Correlation Between Bunge and BJs Wholesale
Can any of the company-specific risk be diversified away by investing in both Bunge and BJs Wholesale at the same time? Although using a correlation coefficient on its own may not help to predict future stock returns, this module helps to understand the diversifiable risk of combining Bunge and BJs Wholesale into the same portfolio, which is an essential part of the fundamental portfolio management process.
By analyzing existing cross correlation between Bunge Limited and BJs Wholesale Club, you can compare the effects of market volatilities on Bunge and BJs Wholesale and check how they will diversify away market risk if combined in the same portfolio for a given time horizon. You can also utilize pair trading strategies of matching a long position in Bunge with a short position of BJs Wholesale. Check out your portfolio center. Please also check ongoing floating volatility patterns of Bunge and BJs Wholesale.
Diversification Opportunities for Bunge and BJs Wholesale
0.7 | Correlation Coefficient |
Poor diversification
The 3 months correlation between Bunge and BJs is 0.7. Overlapping area represents the amount of risk that can be diversified away by holding Bunge Limited and BJs Wholesale Club in the same portfolio, assuming nothing else is changed. The correlation between historical prices or returns on BJs Wholesale Club and Bunge is a relative statistical measure of the degree to which these equity instruments tend to move together. The correlation coefficient measures the extent to which returns on Bunge Limited are associated (or correlated) with BJs Wholesale. Values of the correlation coefficient range from -1 to +1, where. The correlation of zero (0) is possible when the price movement of BJs Wholesale Club has no effect on the direction of Bunge i.e., Bunge and BJs Wholesale go up and down completely randomly.
Pair Corralation between Bunge and BJs Wholesale
Allowing for the 90-day total investment horizon Bunge is expected to generate 1.04 times less return on investment than BJs Wholesale. But when comparing it to its historical volatility, Bunge Limited is 1.46 times less risky than BJs Wholesale. It trades about 0.15 of its potential returns per unit of risk. BJs Wholesale Club is currently generating about 0.11 of returns per unit of risk over similar time horizon. If you would invest 6,873 in BJs Wholesale Club on February 16, 2024 and sell it today you would earn a total of 854.00 from holding BJs Wholesale Club or generate 12.43% return on investment over 90 days.

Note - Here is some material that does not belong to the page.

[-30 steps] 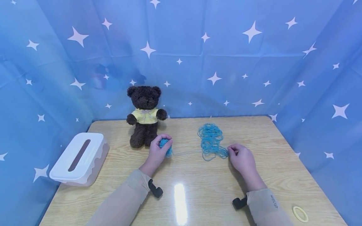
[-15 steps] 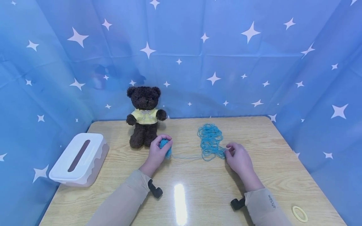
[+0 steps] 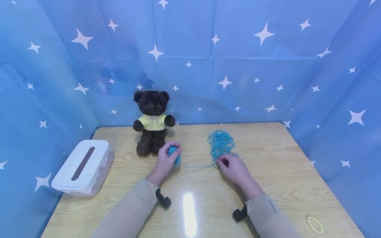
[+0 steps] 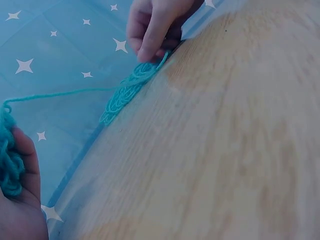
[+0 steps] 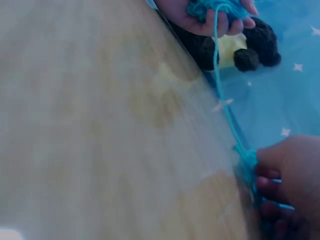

Time Period | 3 Months [change] |
Direction | Moves Together |
Strength | Significant |
Accuracy | 98.41% |
Values | Daily Returns |
Bunge Limited vs. BJs Wholesale Club
Performance |
Timeline |
Bunge Limited |
BJs Wholesale Club |
Bunge and BJs Wholesale Volatility Contrast
Predicted Return Density |
Returns |
Pair Trading with Bunge and BJs Wholesale
The main advantage of trading using opposite Bunge and BJs Wholesale positions is that it hedges away some unsystematic risk. Because of two separate transactions, even if Bunge position performs unexpectedly, BJs Wholesale can make up some of the losses. Pair trading also minimizes risk from directional movements in the market. For example, if an entire industry or sector drops because of unexpected headlines, the short position in BJs Wholesale will offset losses from the drop in BJs Wholesale's long position.The idea behind Bunge Limited and BJs Wholesale Club pairs trading is to make the combined position market-neutral, meaning the overall market's direction will not affect its win or loss (or potential downside or upside). This can be achieved by designing a pairs trade with two highly correlated stocks or equities that operate in a similar space or sector, making it possible to obtain profits through simple and relatively low-risk investment.BJs Wholesale vs. Big Lots | BJs Wholesale vs. Dollar Tree | BJs Wholesale vs. Dicks Sporting Goods | BJs Wholesale vs. Williams Sonoma |
Check out your portfolio center.Note that this page's information should be used as a complementary analysis to find the right mix of equity instruments to add to your existing portfolios or create a brand new portfolio. You can also try the Odds Of Bankruptcy module to get analysis of equity chance of financial distress in the next 2 years.